In light of its spectacular Andaman waters with their clear water and coral reefs, rich animal and plant life, top-notch resorts and intense party scene, Samui has set itself apart as one of Thailand’s most popular resort destinations. There’s plenty to do in the towns as well as out and about on the water, underwater and in the forest. The monthly Full Moon parties that take place on a neighbouring island are an absolute requirement for all full-throttle partiers. All of this together makes for a first-class holiday in one of Thailand’s most coveted locations.
Temple of the Big Buddha
Wat Phra Yai is Samui’s Temple of the Big Buddha, with its signature 12 metre tall Buddha statue. Built in 1972, this iconic temple sits on a little island that is connected to the main island by a bridge. The temple grounds also house a centre for meditation, another draw for inspired visitors. When visiting any temple in Thailand, it’s important to follow the standard rules of dress and etiquette which includes wearing long pants, sleeves and removing your shoes before entering the actual temple.

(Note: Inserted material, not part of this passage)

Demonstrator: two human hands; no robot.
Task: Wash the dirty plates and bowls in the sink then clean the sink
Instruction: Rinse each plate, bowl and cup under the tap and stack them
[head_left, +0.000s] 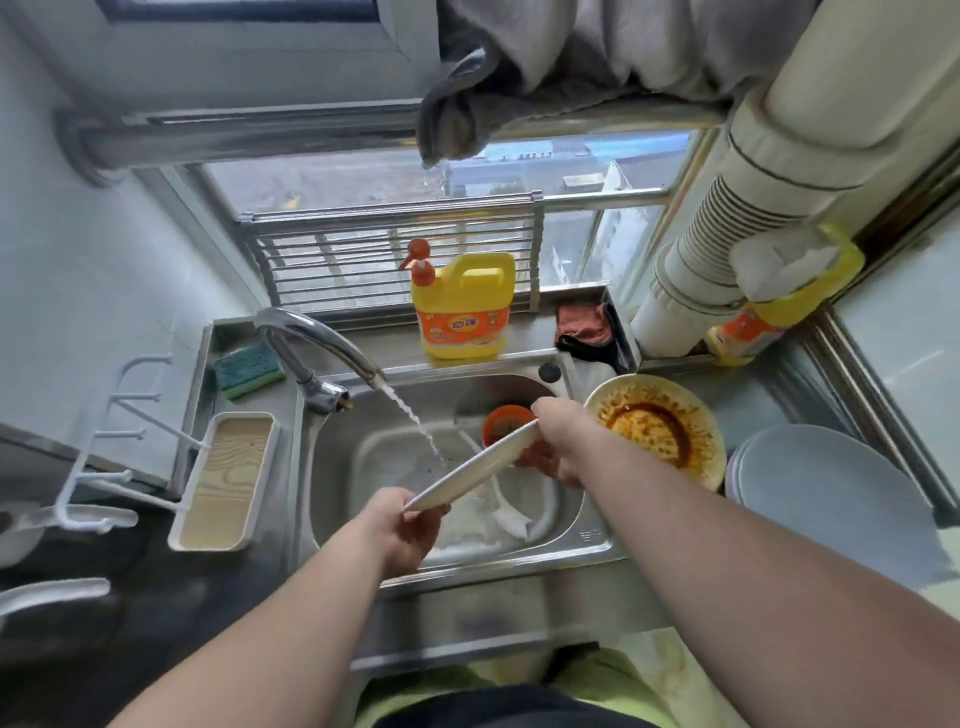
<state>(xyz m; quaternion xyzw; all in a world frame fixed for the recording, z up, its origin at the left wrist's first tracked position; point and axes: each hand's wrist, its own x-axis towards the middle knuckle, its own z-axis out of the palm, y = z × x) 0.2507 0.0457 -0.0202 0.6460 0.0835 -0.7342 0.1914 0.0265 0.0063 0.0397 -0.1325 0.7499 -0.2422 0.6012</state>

The beaches of Samui are its greatest attraction, and each one is known for its own specific qualities. Ao Tong Takian is also called Silver Beach due to the glimmer of its sand and shimmering water; Lamai Beach is a popular family destination in light of the abundant water sports and activities; Choeng Mon offers higher-class accommodation in a remote setting and Chaweng Beach rallies as the most popular among tourists, with its peripheral of exciting activities like Muay Thai boxing and bungee jumping.
Nothing beats an evening at a beachside restaurant where you can enjoy a laid-back dinner right at the water’s edge. Samui’s fresh seafood makes way for all kinds of top-notch cuisine–be it gourmet Thai food or international fare. More authentic and highly affordable Thai food can be hunted out on the streets from local vendors, and in the opinion of the locals, the spicier the better.
Partying and nightlife
The tourism industry has paved the way for a varied nightlife that spans all the major developed districts. Clubs can be found at Lamai Beach, with tourist-grabbing exhibitions and shows to hold your interest. This is also the seedier side of the island with its fair share of go-go bars and the periphery of business that comes along with it. Live bands and slightly more upscale bars and clubs can be found at Chaweng Beach. A more laidback scene is on Big Buddha Beach with western-style ambiance and expatriate-owned establishments.
Full Moon parties
Even if they haven’t attended one, almost every visitor to Samui will hear about the notorious Full Moon parties held once a month on neighbouring Pha Ngan Island. Locals taxi boatloads of partygoers out to this island in preparation for the heart-pounding party that rage all night in honour of the full moon. There’s a variety of music playing, and peddlers take advantage of their corner on the market by selling all sorts of souvenirs, food and other ingestibles at exorbitant prices. The popularity of this monthly party has led to the addition of further weekend parties to mark less memorable phases of the lunar cycle.
There are several waterfalls on Samui that many tourists choose to visit. Na Muang Fall 1 flows over a very tall cliff and spills into a rocky pool; while it isn’t great for swimming, it makes for wonderful scenery. Its counter, Na Muang Fall 2, is located nearby and is easily accessed by groups of elephant riders and trekkers. Another option is to head to Hin Lat Fall, which is a great place to enjoy a cool, freshwater plunge for a change of pace from swimming in the ocean.
Koh Samui is a world-class diving destination and the fabulous offshore coral reefs pose a great opportunity for all skill levels. Beginners can enrol in accredited training courses at many dive shops in Bo Phut, Chaweng and Lamai. More skilled divers prefer diving at Sail Rock or Ang Thong National Marine Park, an impressive 40-island archipelago that boasts a pristine natural environment. The ultimate diving destination in Thailand, Koh Tao isn’t too far away either.
If you’re looking for an escape from the hectic tourism scene, head to the south side of Samui where groves of coconut trees and quiet Muslim fishing towns have staved off the development that has come upon the rest of the island. It’s possible to find a secluded beach to while away some hours, and there are also some unique temples and chedis to investigate.
Adventure sports are an everyday pastime on Samui. The whole family will appreciate elephant rides in a jungle setting, and multiple agencies can arrange tours. Closer to town, kids will enjoy spending some time at the go-kart track. Samui Shooting Range is located in Chawang, as is the bungee jumping pavilion. The latter sits off the beach road near the Reggae Bar.
The display of wildlife at Samui ranges from insects and butterflies at the Butterfly Farm to the raging buffalo fights scheduled at local stadiums. There is a snake farm, crocodile farm and an aquarium all on the main island. The nearby Ang Thong National Marine Park has wild gibbons living in lush, jungle surroundings amid quiet lagoons and limestone cliffs.